I had a brief discussion yesterday with a pollster, who asked me what I thought the chances were that Obama’s speech on Wednesday night would increase approval for the Democratic health care package by 5 or more points.
I told him I’d give him even money. The pollster was quite a bit more skeptical, assigning not more than a 10 percent chance, and pointing out that it was mostly a Democratic audience that had watched Obama’s speech — an audience that presumably had supported the health care initiative already.
There is, indeed, some evidence that Democrats watched the speech in greater numbers than Republicans. And Democrats, of course, are more likely to have supported the President’s health care plans in the first place.
But that doesn’t mean that there are no swing votes are to be had among Democrats. On the contrary, they may be exactly the group that Obama had to persuade.
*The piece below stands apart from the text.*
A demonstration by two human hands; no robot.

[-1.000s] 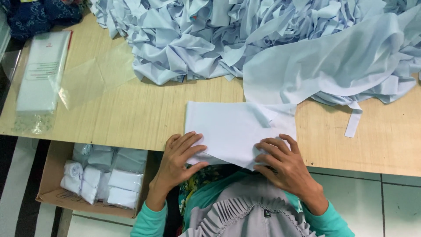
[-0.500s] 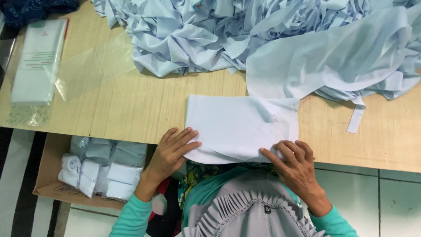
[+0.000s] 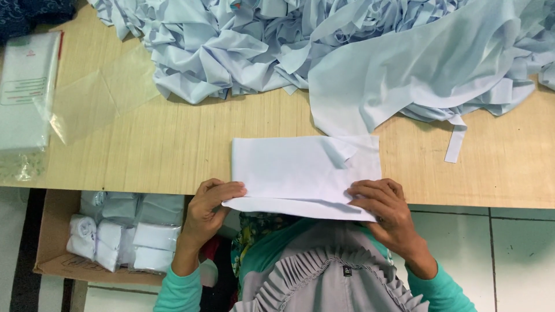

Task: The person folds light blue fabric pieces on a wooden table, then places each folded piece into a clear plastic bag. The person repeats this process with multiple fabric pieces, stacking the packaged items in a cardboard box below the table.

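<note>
A pale blue-white cloth (image 3: 295, 167), folded into a flat rectangle, lies at the near edge of the wooden table (image 3: 173, 144). My left hand (image 3: 209, 207) pinches its near left corner, fingers curled over the hem. My right hand (image 3: 384, 209) grips the near right corner the same way. The near hem hangs just past the table edge, above my lap. One thin layer at the top right of the cloth is folded back.
A big heap of crumpled pale blue cloth (image 3: 324, 52) covers the far side of the table. Clear plastic bags (image 3: 87, 98) and a packed bag (image 3: 23, 92) lie at the left. A cardboard box (image 3: 55, 260) of rolled white cloths stands on the floor below left.
Both hands slid from lying flat on the cloth to its near corners and closed on the hem. The near edge has come off the table edge.
</note>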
Take a look at the following:
On the one hand, we have Obama’s approval ratings among the two major parties, as well as among independents, as taken from Pollster.com’s latest partisan breakdown. On the one hand, we have approval ratings for the Democrats’ health care bill, taken as a straight average of four recent (although pre-speech) polls — Rasmussen, Pew, PPP and YouGov — which provided partisan ID cross-tabs.
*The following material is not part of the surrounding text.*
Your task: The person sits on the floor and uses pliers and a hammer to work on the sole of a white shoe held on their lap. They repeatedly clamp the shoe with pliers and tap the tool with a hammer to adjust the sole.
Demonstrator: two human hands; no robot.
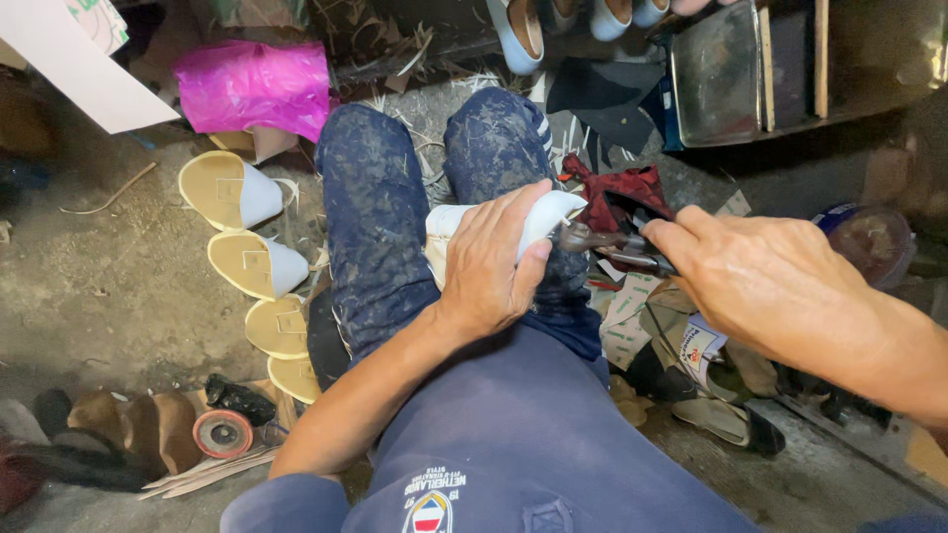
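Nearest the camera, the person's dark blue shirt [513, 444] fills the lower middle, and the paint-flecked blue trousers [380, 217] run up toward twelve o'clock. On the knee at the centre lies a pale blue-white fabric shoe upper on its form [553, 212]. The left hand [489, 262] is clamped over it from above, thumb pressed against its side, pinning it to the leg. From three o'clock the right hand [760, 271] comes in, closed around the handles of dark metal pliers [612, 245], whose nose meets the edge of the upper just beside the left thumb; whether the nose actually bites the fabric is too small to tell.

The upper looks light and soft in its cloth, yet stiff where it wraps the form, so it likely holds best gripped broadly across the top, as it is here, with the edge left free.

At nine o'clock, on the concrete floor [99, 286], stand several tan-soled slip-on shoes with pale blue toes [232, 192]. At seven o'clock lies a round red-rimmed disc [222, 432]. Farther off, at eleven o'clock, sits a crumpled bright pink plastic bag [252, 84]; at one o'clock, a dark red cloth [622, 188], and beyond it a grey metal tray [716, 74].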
Although Democrats are quite naturally more inclined to have been supporters of the health care to begin with, their support — about 70 percent — lags well behind their overall approval of Obama, which still registers at about 85 percent. This 15-point gap is significantly larger than the one among independents (7 points) or Republicans (neglible).
The assumption I think we can make is the following: the most persuadable voters on health care — the lowest-hanging fruit — are people who still approve of the President but feel lukewarmly (or worse) toward his health care bill. Obama still has a lot of credibility with these people, and health care has become so central to his mission that it would seem that one or another of these things has to give: either their questions about health care will lead them to become disillusioned with Obama in general, or the health care numbers are due to bounce back.
These objections don’t appear to be from liberal Democrats, by the way, who might think that Obama’s health care bill is too weak. Rasmussen, in their most recent poll on the health care bill, looked not just at the partisan ID breakdown but also the ideological one. 87 percent of liberals support the plan, a far better number than the one Rasmussen showed (72 percent) for Democrats as a whole. It would seem, therefore, that it’s primarily moderate-to-conservative Democrats who are most skeptical (relatively apeaking) about health care reform. If Obama has moved the numbers with this group, that would relieve a lot of the pressure on Democratic Congressmen in swing districts who fear that they’re damned if they do support the President on health care reform, but also damned if they don’t.